Achá-lo não me trouxe muito trabalho graças à arrogância vaidosa da alta sociedade da cidade que anunciava em todas as vias de comunicação o grande baile realizado em homenagem a filha do prefeito e seus 15 anos, onde ninguém com menos de 500 mil no banco estavam convidado. Entrar foi um pequeno empecilho que um punhal no estomago de um segurança me poupou perder preciosas horas.
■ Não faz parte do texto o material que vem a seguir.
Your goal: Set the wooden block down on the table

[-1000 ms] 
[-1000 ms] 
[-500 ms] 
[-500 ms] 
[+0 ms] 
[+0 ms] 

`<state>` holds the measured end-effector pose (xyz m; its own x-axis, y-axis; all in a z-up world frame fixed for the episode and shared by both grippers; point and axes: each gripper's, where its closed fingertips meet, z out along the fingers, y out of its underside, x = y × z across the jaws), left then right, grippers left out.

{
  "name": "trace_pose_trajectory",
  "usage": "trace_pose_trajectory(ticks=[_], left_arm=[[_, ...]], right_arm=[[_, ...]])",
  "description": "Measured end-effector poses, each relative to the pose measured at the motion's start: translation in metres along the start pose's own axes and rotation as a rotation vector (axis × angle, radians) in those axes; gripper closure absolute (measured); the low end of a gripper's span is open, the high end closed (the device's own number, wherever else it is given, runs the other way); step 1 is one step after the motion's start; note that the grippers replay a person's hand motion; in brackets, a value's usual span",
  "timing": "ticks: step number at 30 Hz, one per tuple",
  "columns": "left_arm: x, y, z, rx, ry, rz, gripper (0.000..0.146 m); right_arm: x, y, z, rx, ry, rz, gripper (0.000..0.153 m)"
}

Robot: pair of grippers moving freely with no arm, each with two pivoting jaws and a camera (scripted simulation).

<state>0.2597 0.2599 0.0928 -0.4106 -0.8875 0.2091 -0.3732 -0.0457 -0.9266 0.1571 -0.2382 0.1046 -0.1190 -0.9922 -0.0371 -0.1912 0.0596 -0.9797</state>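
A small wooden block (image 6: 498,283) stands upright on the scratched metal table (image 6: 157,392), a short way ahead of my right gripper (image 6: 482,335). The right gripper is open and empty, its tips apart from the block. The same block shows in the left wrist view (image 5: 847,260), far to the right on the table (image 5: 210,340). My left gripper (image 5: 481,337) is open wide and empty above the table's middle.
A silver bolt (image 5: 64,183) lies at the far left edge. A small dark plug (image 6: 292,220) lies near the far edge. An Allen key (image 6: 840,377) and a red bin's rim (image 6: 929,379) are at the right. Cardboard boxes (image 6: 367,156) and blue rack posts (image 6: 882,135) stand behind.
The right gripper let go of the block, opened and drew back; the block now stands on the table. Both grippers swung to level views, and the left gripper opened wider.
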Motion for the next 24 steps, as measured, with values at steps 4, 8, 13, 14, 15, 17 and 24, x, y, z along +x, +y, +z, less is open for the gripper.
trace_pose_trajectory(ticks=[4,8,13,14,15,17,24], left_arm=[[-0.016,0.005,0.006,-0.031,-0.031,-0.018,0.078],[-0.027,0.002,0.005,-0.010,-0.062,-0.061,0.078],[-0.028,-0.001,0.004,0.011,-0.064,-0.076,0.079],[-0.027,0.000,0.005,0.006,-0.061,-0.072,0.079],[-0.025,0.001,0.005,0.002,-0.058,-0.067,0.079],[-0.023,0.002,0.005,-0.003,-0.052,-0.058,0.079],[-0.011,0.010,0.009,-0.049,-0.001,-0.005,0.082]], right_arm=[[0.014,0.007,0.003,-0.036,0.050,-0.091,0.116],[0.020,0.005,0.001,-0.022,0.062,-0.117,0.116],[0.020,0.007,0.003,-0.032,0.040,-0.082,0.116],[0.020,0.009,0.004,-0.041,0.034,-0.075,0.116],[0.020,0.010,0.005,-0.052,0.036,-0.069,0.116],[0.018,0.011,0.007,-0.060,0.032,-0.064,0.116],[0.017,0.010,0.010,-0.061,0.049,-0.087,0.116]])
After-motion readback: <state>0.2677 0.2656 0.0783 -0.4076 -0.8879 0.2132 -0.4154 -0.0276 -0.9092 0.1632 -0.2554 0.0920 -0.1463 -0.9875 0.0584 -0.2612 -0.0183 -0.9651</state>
Meus passos eram firmes e ansiosos. Meus olhos febris perfuravam a grande massa de seda, ternos, brilho e requinte. Meus ouvidos filtravam o zumbido de vozes afetadas e estridentes por vezes graves e entediadas. Meu olfato farejava por cima daquele aroma de álcool, suor humano e perfumes caros. Nada. Meu amor era muito talentoso. E eu pude sentir que estava atrasada. Na havia jardim. Não havia beco. Não havia sacada. Mas havia quartos... eu corri até o ninho de meu amor. Eu o afastei de sua amada gélida e me joguei em seus braços. Eu o envolvi nos meus em um aperto sufocante enquanto meus dedos selavam sua garganta. Eu tomei seus lábios, em um beijo carmim úmido pelo sangue. Eu não podia tomar sua inocência já perdida, mas eu o abri, eu o escavei atrás de mim. Eu queria de volta. Quis minha inocência, minha vida e meu corpo, mas nada achei alem de podres entranhas e um coração oco.
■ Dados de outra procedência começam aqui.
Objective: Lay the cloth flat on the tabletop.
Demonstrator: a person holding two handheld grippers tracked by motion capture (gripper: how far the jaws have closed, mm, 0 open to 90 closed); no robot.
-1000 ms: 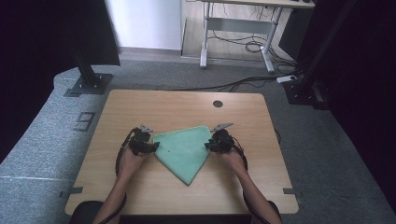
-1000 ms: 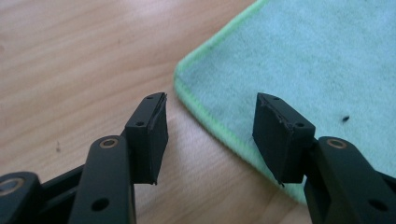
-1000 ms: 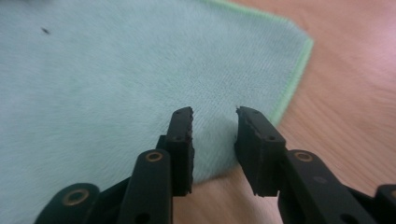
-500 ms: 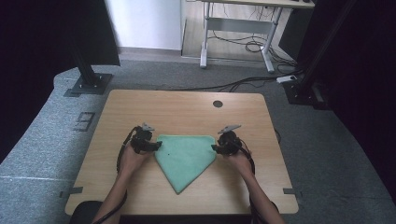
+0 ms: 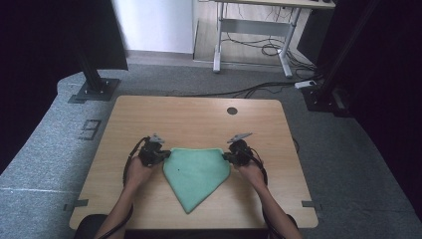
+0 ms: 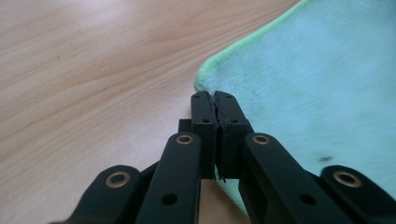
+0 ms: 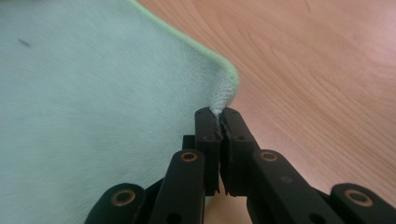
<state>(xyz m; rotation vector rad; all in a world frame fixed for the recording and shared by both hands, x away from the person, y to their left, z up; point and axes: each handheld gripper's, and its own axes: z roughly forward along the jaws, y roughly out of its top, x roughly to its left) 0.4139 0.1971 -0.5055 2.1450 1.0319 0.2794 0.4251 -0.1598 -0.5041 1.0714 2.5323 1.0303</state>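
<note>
Table: pale wooden table (image 5: pixel 199 117), bare apart from the green cloth (image 5: pixel 196 177) lying near the person's edge.
Left gripper (image 5: pixel 158 155): jaws just closed, pinching the cloth's left corner.
Right gripper (image 5: pixel 233 157): likewise clamped on the right corner, fabric bunched between the pads.
Technique: lift both corners evenly, keeping the top edge taut.
Room: wide open tabletop beyond; the hanging point probably drags.

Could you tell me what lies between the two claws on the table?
The green cloth spans the stretch between the left claw and right claw, seen in the high view.
</note>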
Meu amor era talentoso, e a peça era de sua autoria. Eu só podia improvisar, e sem roteiro deitei-o sobre lençóis carmins e acendi as velas que tanto me prometera. Elas queimaram os corpos dos amantes como em um final dramático e perfeito, unindo-os para sempre em uma nevoa de cinzas. Eternamente, como prometido.